Okiem rekrutera: szanujmy swój czas

Adam
16 lutego 2017 (artykuł sprzed 7 lat) 
Najczęściej chcemy dużo zarabiać i pracować w zgranym zespole, ale nie zawsze zastanawiamy się, co możemy mu zaoferować. Najczęściej chcemy dużo zarabiać i pracować w zgranym zespole, ale nie zawsze zastanawiamy się, co możemy mu zaoferować.

- Staramy się być całkowicie uczciwi i uprzejmi. Szanujemy naszych pracowników, a także osoby, które chcemy zatrudnić lub chcą pracować u nas. Jednak czasem człowiek ma ochotę wstać i kogoś najzwyczajniej wyprosić, bo potencjalni pracownicy są tak roszczeniowi, że aż trudno w to uwierzyć - pisze nasz czytelnik, pan Adam, który podaje kuriozalne przykłady z rozmów kwalifikacyjnych i rekrutacji.



Czy pracownicy są coraz bardziej roszczeniowi?

Zazwyczaj piszemy o problemach pracowników z nieuczciwymi pracodawcami. W tym przypadku prezentujemy jednak spojrzenie z zupełnie innej strony: pracodawcy, który co jakiś czas organizuje rekrutację. Oto jego opowieść:

***

Prowadzę działalność gospodarczą od kilkunastu lat. W tym czasie wiele się na rynku zmieniało, zmieniali się też ludzie - są tacy, którzy pracują u mnie od początku, byli też tacy, którzy odchodzili po dwóch miesiącach. Jednak takiego podejścia do pracy, jakie ma miejsce teraz, nie było nigdy. Pokrótce mogę nawet scharakteryzować typy "pracowników".

Zatrudniona, ale zapomniała

Pierwsza grupa to osoby, które nie traktują pracy poważnie. Zakończyliśmy rekrutację, przyjęliśmy pewną panią i cieszyliśmy się, że sprawnie poszło. W poniedziałek rano się jednak nie zjawiła. Po godzinie czy dwóch byliśmy już mocno zaniepokojeni, więc do niej zadzwoniłem. Rozmowa wyglądała mniej więcej tak:

- Tak, wiem, że miałam być dziś w pracy pierwszy dzień, ale zapomniałam, że państwo mnie wybrali i wyjechałam z miasta.
- Niech pani nie żartuje... To kiedy się pani zgłosi?
- Mogę wpaść za trzy dni, w czwartek.

Chcę pracować, ale gdzie indziej

Inny przykład to rozmowa kwalifikacyjna, która odbyła się w miejscu pracy. Pani została zatrudniona, następnego dnia miała zjawić się na podpisanie umowy, ale zamiast tego zadzwoniła i mówi: "panie, ja sprawdziłam i dojazd jest dłużej niż 10 minut tramwajem i w takim razie to mi się taka praca nie opłaca".
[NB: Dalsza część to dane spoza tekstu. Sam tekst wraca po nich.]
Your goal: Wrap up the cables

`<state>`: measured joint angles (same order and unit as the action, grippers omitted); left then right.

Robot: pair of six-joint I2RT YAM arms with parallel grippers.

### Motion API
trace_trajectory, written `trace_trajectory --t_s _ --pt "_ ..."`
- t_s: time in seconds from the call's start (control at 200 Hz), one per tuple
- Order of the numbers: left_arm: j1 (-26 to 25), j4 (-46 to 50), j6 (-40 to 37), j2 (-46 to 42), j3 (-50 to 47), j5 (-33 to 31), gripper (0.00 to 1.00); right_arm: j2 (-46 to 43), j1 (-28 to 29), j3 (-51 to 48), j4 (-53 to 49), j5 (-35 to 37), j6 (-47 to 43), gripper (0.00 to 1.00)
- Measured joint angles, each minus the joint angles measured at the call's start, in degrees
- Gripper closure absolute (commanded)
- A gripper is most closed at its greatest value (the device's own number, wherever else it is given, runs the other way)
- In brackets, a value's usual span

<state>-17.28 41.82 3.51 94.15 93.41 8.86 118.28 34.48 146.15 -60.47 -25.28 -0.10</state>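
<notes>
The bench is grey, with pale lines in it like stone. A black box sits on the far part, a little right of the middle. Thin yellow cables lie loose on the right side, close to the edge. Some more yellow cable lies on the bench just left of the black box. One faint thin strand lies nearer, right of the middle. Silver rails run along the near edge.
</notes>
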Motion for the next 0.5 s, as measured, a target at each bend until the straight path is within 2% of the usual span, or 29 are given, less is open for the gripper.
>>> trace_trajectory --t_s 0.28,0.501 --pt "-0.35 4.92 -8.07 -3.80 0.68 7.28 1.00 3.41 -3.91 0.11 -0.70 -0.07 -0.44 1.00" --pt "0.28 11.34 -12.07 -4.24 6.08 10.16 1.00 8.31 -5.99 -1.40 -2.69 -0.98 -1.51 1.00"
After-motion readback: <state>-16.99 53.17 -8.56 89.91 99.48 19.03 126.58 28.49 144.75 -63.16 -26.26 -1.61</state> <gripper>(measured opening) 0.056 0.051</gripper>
Warto zaznaczyć, że od razu mówimy wprost, ile będziemy płacić, często wynagrodzenie na wiele stanowisk podajemy już w ogłoszeniu. Nie ma żadnych uników, płacenia w kopercie, innej umowy, udawania, że to zlecenie i tak dalej. Umowa o pracę, do tego możliwe premie, również w ściśle określonej wysokości za konkretne zadania. Ale i to nie wszystkim pasuje. Rozumiem, że ludzie mogą mieć prywatne problemy, ale gdy dopiero przy podpisywaniu umowy słyszę, że może jej nie podpiszemy, albo wpiszmy 3 razy mniej, bo "wie pan, bo ja nie mówiłem, bo mam alimenty, socjalne i nie chcę tych umów, bo mam jeszcze komornika" i tak dalej....

Jestem punktualna. Spóźnienie "tylko" pół godziny

Ostatnia kategoria: przebojowi, którzy niezależnie od okoliczności są przekonani o własnych atutach. Spóźnia się na rozmowę o pracę dokładnie 29 minut i wymienia jednym tchem: "moje silne strony to charyzma, prezencja i punktualność".
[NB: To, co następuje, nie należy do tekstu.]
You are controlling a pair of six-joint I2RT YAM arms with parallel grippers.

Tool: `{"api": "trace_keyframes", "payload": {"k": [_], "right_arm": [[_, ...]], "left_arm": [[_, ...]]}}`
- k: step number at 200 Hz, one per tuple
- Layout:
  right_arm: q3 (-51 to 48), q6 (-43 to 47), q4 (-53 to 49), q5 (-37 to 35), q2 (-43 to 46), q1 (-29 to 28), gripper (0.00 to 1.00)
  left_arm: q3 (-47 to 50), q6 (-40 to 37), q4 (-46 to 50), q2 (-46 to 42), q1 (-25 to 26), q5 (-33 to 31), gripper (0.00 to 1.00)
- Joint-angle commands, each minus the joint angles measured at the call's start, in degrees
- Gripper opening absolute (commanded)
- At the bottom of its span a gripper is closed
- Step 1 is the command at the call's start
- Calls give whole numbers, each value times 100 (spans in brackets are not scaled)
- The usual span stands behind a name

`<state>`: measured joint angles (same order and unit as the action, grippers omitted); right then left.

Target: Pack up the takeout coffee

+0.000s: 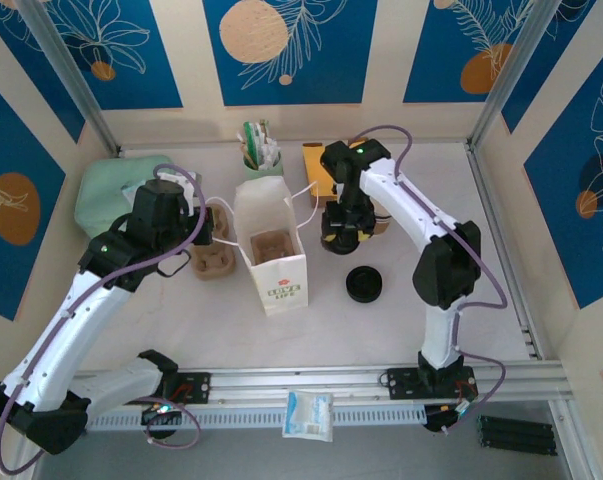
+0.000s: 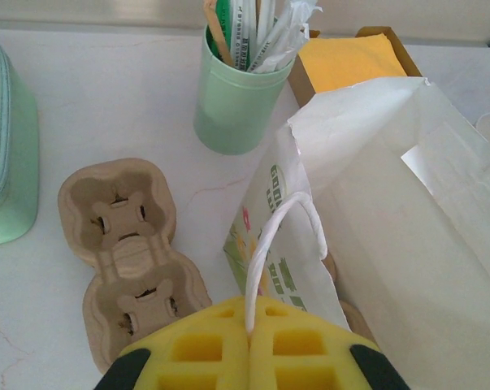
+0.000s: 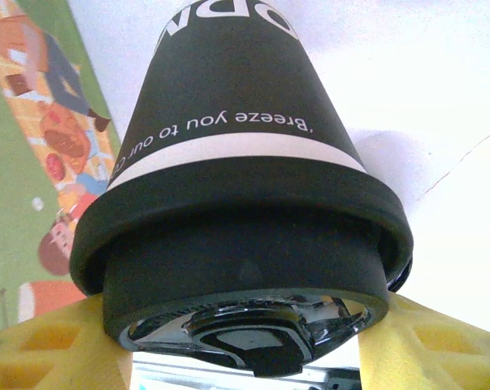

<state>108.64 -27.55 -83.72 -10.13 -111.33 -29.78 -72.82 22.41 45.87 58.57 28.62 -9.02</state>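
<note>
Bottom centre of the left wrist view: left gripper (image 2: 249, 337) fingers pressed together, pinching the handle (image 2: 265, 244) of the white paper bag (image 2: 391, 211). Right gripper (image 1: 339, 238) fingers clamp the lidded dark coffee cup (image 3: 236, 106) from both sides, just right of centre in the top view, beside the bag.

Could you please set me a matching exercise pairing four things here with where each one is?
Things: 1 coffee cup; 2 bag handle; 3 spare black lids; 4 wrapped straws.
Places: a in the green tumbler; b in the right end effector; c lying on the table; d pinched in the left end effector.
Pairs: 1-b; 2-d; 3-c; 4-a.
</note>
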Motion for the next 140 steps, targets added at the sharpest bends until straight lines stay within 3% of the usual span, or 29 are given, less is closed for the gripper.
{"api": "trace_keyframes", "payload": {"k": [1,140], "right_arm": [[181,143,-306,-247,-203,-29,59],[154,192,355,-373,-861,-36,60]], "left_arm": [[2,-27,-96,-86,-50,112,3],[22,33,-145,-18,-50,207,3]]}}
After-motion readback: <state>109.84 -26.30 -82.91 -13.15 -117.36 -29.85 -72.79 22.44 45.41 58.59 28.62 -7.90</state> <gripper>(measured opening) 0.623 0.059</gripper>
Albo tacy, którzy chyba od razu chcą zostać prezesem firmy, a nie osobą zatrudnioną w sekretariacie, która będzie miała kontakt z klientami i ma być dla nich także miła. Raczej trudno się tego spodziewać po wymianie zdań:

- Proszę mi na maila wysłać dokładną informację, gdzie mam was odwiedzić na tej rozmowie.
- W mailu jest adres.
- Ale ja go skasowałam.
- To proszę w wyszukiwarkę wpisać nazwę naszej firmy i na stronie będzie adres.
- No chyba pan oszalał, ja nie mam czasu tak sprawdzać!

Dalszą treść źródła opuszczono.